Purtroppo è già capitato con alcuni farmaci, in merito ai quali l’agenzia ha assunto posizioni contrastanti e contraddittorie come sul Plaquenil prima e sul Remdesivir in questi giorni con una raccomandazione negativa che prelude a imminenti indicazioni restrittive d’uso. Proprio in virtù di questi precedenti e guardando all’intenzione di Aifa di stabilire criteri presumibilmente rigidi per la prescrizione, tra i medici cresce la preoccupazione e anche un po’ di irritazione.

“Quando si compila un piano terapeutico il medico, ovviamente, lo fa con la consueta assunzione di responsabilità”, ricorda Roberto Venesia, presidente regionale di Fimmg, la federazione italiana dei medici di medicina generale, il principale sindacato di quelli che un tempo si sarebbero chiamati mutualisti. Un modo diplomatico per dire che nessun medico prescrive l’ossigeno se non è necessario. E lo è tanto più in quei casi di pazienti colpiti dal virus che possono essere curati a casa e non potrebbero esserlo se non avessero a disposizione la bombola.

“Uno dei miei pazienti sarebbe entrato sicuramente in ospedale se non avessi chiesto e ottenuto nel giro di meno di sei ore l’ossigeno. Adesso dopo poco più di una settimana, il livello di saturazione è decisamente migliorato, grazie ovviamente ai farmaci, ma ripeto quella sera se non fosse arrivata la bombola il ricovero sarebbe stato inevitabile”, spiega il sindacalista dei camici bianchi che conferma come siano in numero decisamente crescente i medici di famiglia che prescrivono l’ossigeno, “ovviamente quando la situazione lo richiede. Nessuno si sogna di abusarne”. Cosa che invece, pare sottintendere il provvedimento allo studio di Aifa, quando si riferisce a “un utilizzo responsabile che ottimizzi l'uso delle risorse disponibili in questa fase di difficoltà operativa”.

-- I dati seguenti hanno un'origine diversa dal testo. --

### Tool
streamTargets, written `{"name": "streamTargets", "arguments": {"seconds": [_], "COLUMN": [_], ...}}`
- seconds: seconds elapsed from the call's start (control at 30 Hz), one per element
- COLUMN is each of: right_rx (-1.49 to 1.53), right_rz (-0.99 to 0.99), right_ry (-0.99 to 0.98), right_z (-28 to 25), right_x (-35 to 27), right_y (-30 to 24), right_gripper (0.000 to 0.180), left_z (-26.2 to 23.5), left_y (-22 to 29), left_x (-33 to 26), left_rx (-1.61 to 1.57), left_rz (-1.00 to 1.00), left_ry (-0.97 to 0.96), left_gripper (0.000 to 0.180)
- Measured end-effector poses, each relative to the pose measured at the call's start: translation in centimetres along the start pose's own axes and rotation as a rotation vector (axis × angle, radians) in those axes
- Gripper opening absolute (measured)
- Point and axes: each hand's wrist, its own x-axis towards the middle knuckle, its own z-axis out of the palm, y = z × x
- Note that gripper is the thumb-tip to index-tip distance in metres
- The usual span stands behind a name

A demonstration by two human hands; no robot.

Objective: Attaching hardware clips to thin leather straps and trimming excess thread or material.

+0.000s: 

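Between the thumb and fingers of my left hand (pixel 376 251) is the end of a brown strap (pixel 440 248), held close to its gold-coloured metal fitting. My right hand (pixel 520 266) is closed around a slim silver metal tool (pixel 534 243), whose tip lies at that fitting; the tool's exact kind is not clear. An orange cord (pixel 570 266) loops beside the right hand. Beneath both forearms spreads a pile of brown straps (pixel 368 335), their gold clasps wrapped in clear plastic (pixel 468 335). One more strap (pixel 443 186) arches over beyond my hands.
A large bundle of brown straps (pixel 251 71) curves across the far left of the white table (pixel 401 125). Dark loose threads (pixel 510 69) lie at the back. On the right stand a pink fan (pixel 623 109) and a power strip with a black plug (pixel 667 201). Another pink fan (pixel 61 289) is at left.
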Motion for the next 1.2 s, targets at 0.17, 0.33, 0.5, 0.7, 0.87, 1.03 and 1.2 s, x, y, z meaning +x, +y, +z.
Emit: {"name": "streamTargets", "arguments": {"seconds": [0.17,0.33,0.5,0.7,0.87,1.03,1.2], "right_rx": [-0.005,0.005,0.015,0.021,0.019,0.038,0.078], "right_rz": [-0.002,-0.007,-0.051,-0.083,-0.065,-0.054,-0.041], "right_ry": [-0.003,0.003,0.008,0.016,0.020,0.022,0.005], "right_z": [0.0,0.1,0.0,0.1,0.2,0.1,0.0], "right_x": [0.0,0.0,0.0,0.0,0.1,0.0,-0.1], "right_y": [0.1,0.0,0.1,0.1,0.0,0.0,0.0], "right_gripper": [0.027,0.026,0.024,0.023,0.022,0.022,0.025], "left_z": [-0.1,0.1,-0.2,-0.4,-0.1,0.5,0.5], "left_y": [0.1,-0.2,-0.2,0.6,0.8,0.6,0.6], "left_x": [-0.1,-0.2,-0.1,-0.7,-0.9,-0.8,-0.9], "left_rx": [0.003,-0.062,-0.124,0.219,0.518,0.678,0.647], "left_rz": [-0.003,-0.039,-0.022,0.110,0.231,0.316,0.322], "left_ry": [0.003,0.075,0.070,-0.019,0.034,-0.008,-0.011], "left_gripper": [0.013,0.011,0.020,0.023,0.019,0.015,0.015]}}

Attestato dagli stessi medici di famiglia che l’uso dell’ossigeno e la rapidità della procedura ottenuta grazie alla possibilità di prescriverlo senza dover ricorrere allo specialista, solitamente un pneumologo, o alle Usca stanno riducendo il numero di ricorsi all’ospedalizzazione, c’è un altro aspetto non meno importante nell’emergenza Covid che potrebbe essere messo in difficoltà dall’eventuale restrizione da parte dell’agenzia del farmaco. Riguarda proprio i ricoverati. “Poter fornire l’ossigeno a casa è cruciale non solo per poter evitare dei ricoveri, ma altrettanto per consentire di dimettere pazienti che resterebbero in ospedale solo proprio per avere quell’aiuto nella respirazione nella fase di evoluzione positiva della malattia”, spiega Guido Chichino, primario di infettivologia all’ospedale di Alessandria, tra i medici che hanno elaborato il protocollo adottato dalla Regione per le terapie domiciliari. Protocollo che potrebbe veder ridotta la sua efficacia se l’Aifa, di fronte ad alcune situazioni di difficoltà nel reperire l’ossigeno, deciderà di introdurre criteri più restrittivi.